YOUR GOAL ->
Please reproduce all the data exactly as written and omit the pictures.

EXERCISE DATA ->

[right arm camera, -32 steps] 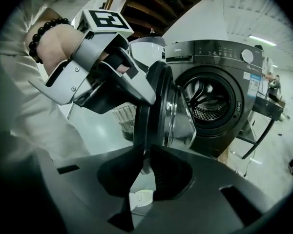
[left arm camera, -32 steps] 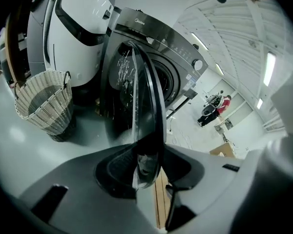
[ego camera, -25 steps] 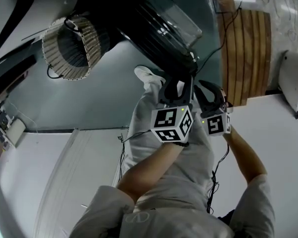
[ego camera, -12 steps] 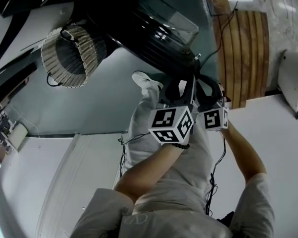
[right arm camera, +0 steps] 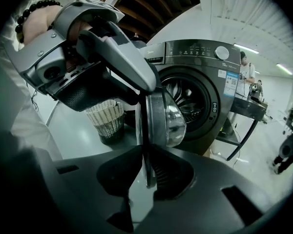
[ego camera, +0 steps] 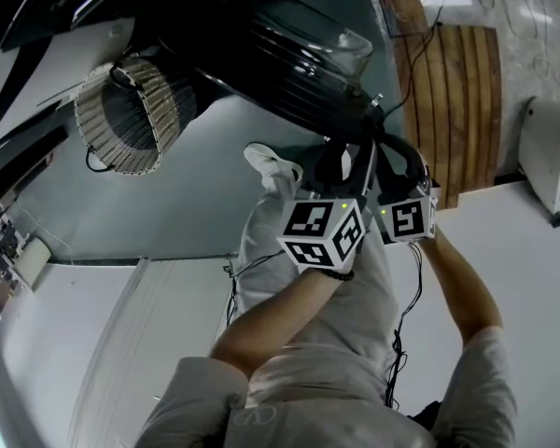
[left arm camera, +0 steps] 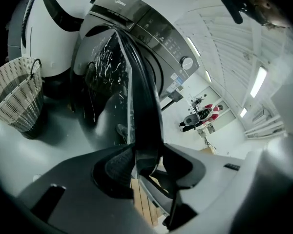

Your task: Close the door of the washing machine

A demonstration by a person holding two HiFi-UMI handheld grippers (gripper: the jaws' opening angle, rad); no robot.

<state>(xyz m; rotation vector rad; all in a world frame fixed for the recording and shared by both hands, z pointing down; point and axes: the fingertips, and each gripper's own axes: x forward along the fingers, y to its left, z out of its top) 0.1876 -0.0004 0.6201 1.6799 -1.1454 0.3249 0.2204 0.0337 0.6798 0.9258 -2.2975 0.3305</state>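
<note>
The dark front-load washing machine (right arm camera: 198,94) stands with its round door (ego camera: 303,59) swung out, glass bowl toward the drum. Both grippers sit side by side on the door's free edge. My left gripper (ego camera: 345,157) straddles the thick black rim (left arm camera: 142,106); its jaws are opening, with the rim filling the gap between them (left arm camera: 147,167). My right gripper (ego camera: 397,161) straddles the thin edge of the door (right arm camera: 147,130) just beside it. Its jaws (right arm camera: 146,172) are closing, the ribbed right pad (right arm camera: 163,172) against the edge and a small gap on the other side.
A wicker laundry basket (ego camera: 131,110) stands on the grey floor left of the machine. A slatted wooden panel (ego camera: 457,101) and a white appliance (ego camera: 551,152) lie to the right. The person's legs and a white shoe (ego camera: 269,161) are under the grippers. A metal table frame (right arm camera: 244,118) stands beside the machine.
Both grippers have slid further onto the door's edge, and the right one has drawn in closer beside the left. The door has swung a little with them.
</note>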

ANSWER AREA ->
[right arm camera, -32 steps] 
[left arm camera, -32 steps] 
[ego camera, -25 steps] 
[ego camera, -12 steps] 
[right arm camera, +0 steps] 
[ego camera, +0 steps] 
[left arm camera, +0 steps] 

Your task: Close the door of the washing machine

A demonstration by a person holding two HiFi-UMI handheld grippers (gripper: the jaws' opening angle, rad); no robot.

<state>(xyz m; rotation vector rad; all in a world frame fixed for the recording and shared by both hands, z pointing down; point and axes: the fingertips, and each gripper's own axes: x forward along the fingers, y to its left, z out of its top) 0.1876 -0.0004 0.6201 1.6799 -1.1454 0.3249 0.2204 0.0337 0.6798 0.9258 -2.2975 0.3305</state>
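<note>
The dark front-load washing machine (right arm camera: 198,94) stands with its round door (ego camera: 303,59) swung out, glass bowl toward the drum. Both grippers sit side by side on the door's free edge. My left gripper (ego camera: 345,157) straddles the thick black rim (left arm camera: 142,106); its jaws are opening, with the rim filling the gap between them (left arm camera: 147,167). My right gripper (ego camera: 397,161) straddles the thin edge of the door (right arm camera: 147,130) just beside it. Its jaws (right arm camera: 146,172) are closing, the ribbed right pad (right arm camera: 163,172) against the edge and a small gap on the other side.
A wicker laundry basket (ego camera: 131,110) stands on the grey floor left of the machine. A slatted wooden panel (ego camera: 457,101) and a white appliance (ego camera: 551,152) lie to the right. The person's legs and a white shoe (ego camera: 269,161) are under the grippers. A metal table frame (right arm camera: 244,118) stands beside the machine.
Both grippers have slid further onto the door's edge, and the right one has drawn in closer beside the left. The door has swung a little with them.
</note>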

Work on this exercise is now finished.